Die Struktur von Eta

Bis vor wenigen Jahren gliederte sich Eta in vier Bereiche: Die politische Abteilung war für die interne Schulung und die Propaganda zuständig; die ökonomische Sektion (unter anderem zuständig für die «Revolutionssteuer», die bei Unternehmen erhoben wird) musste Kapital beschaffen; die kulturelle Abteilung förderte die baskische Kultur und war zugleich wichtigstes Rekrutierungsorgan; und das militärische ­Kommando.

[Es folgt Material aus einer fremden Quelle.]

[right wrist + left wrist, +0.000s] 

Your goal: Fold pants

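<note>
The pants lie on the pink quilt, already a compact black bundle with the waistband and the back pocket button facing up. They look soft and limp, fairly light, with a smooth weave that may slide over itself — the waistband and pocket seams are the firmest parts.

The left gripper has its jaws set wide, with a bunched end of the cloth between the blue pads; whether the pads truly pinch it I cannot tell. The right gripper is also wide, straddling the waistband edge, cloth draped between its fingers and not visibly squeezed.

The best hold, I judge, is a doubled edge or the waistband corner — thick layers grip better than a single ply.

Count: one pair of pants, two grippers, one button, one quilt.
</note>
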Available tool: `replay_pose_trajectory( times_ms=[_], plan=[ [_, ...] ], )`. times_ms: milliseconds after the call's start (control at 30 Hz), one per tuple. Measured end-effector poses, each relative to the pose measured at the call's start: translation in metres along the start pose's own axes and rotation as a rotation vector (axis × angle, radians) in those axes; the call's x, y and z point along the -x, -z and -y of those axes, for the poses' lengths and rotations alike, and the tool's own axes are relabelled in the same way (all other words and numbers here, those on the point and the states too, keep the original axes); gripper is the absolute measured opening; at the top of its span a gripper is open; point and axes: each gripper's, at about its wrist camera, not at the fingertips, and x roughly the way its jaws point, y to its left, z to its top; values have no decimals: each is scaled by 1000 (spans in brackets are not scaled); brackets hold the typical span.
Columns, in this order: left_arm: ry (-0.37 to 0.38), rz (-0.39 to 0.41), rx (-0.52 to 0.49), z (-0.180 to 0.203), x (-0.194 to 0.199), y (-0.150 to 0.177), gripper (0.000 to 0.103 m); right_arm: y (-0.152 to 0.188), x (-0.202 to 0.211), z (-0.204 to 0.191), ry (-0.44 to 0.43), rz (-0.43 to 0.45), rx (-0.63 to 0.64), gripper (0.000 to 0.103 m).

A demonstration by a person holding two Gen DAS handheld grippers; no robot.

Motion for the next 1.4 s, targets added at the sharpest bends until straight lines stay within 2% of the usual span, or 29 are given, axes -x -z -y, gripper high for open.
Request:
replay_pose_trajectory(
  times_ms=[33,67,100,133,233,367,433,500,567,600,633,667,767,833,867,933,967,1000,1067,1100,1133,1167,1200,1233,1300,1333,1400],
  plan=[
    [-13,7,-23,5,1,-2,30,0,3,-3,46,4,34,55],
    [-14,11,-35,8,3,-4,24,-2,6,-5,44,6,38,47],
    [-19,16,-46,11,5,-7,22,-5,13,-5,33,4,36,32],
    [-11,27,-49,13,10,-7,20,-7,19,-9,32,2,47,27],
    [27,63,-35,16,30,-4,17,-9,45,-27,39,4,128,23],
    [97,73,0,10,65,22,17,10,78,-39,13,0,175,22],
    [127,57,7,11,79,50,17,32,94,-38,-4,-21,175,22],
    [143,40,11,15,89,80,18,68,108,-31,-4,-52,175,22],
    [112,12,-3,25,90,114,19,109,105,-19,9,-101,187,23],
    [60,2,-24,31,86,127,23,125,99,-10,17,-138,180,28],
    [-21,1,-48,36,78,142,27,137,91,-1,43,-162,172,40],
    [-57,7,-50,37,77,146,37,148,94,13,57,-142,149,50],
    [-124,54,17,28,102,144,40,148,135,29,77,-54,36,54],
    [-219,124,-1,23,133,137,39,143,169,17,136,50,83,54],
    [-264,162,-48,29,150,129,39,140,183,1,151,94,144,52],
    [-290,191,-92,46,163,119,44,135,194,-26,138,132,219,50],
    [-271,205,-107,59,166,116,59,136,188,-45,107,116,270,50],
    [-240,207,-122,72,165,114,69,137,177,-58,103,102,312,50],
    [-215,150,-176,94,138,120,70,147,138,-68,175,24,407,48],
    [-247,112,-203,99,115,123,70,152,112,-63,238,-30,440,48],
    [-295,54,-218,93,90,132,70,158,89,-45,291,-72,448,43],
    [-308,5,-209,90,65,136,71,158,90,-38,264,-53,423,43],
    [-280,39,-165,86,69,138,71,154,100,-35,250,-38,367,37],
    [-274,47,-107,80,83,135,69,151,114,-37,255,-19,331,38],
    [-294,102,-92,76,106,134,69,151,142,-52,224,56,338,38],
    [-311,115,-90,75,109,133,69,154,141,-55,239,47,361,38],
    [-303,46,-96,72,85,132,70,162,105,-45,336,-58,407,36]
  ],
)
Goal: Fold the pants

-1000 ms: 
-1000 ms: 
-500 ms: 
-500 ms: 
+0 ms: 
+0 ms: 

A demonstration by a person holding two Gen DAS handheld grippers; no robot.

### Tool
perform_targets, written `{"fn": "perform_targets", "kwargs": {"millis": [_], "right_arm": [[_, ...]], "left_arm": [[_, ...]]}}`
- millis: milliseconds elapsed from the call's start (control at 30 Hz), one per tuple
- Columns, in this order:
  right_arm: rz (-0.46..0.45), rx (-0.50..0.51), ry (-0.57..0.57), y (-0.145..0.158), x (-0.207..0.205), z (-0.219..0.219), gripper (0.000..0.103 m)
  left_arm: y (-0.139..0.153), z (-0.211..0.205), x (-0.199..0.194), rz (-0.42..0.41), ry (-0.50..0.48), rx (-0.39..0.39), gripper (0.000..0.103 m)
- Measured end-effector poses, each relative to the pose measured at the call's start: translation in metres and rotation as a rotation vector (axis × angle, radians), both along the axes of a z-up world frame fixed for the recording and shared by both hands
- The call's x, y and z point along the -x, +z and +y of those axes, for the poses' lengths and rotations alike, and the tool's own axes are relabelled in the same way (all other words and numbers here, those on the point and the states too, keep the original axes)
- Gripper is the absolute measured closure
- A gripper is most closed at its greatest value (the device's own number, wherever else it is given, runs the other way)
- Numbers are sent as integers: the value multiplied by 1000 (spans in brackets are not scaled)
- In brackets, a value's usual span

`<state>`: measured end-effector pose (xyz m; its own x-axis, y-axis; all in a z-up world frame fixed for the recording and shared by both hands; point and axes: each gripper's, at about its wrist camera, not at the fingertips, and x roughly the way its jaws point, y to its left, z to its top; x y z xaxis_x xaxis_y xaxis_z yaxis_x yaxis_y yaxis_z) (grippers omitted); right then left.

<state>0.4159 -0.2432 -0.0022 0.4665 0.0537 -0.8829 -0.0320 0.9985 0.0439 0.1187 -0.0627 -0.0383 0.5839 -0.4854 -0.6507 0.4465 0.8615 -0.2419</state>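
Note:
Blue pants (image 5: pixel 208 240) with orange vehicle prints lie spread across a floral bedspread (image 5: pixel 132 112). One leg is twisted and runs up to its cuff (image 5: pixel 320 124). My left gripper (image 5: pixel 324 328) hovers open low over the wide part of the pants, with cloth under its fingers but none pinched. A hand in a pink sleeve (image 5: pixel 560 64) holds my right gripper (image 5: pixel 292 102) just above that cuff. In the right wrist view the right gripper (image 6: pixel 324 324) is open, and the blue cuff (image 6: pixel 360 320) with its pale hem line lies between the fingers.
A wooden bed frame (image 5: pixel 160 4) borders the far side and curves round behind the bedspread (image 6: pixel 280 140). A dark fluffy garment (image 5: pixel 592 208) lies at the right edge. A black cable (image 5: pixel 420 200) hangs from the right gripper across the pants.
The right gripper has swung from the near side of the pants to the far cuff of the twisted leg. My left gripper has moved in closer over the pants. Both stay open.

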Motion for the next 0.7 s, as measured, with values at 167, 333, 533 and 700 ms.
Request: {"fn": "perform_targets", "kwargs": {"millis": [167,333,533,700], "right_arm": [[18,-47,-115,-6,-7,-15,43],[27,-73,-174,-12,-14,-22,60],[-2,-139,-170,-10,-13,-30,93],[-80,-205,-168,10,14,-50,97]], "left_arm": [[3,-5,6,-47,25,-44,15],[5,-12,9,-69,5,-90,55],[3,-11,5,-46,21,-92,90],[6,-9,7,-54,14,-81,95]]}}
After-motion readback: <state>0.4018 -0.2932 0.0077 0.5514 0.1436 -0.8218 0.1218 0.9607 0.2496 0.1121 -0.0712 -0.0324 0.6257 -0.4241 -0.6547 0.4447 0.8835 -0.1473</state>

Dieses offene, basisorientierte Konzept bestand trotz all der vielen Verhaftungen bis in die späten neunziger Jahre hinein. Erst in den letzten Jahren hat sich Eta in elf weitgehend autonom agierende Abteilungen aufgeteilt: Logis­tik, Politik, internationale Beziehungen, Militär, Unterkünfte, Gefangenenkollektiv, Kapitalbeschaffung, Information, Rekrutierung, Verhandlung und Finanzen. Die Direktion besteht aus sieben bis elf Personen. Die Abteilung Kapitalbeschaffung (ihr obliegt auch die Bestrafung all jener, die die «Revolutionssteuer» nicht zahlen wollen) hat eine ­eigene Truppe, die unabhängig von den militärischen Kommandos operiert.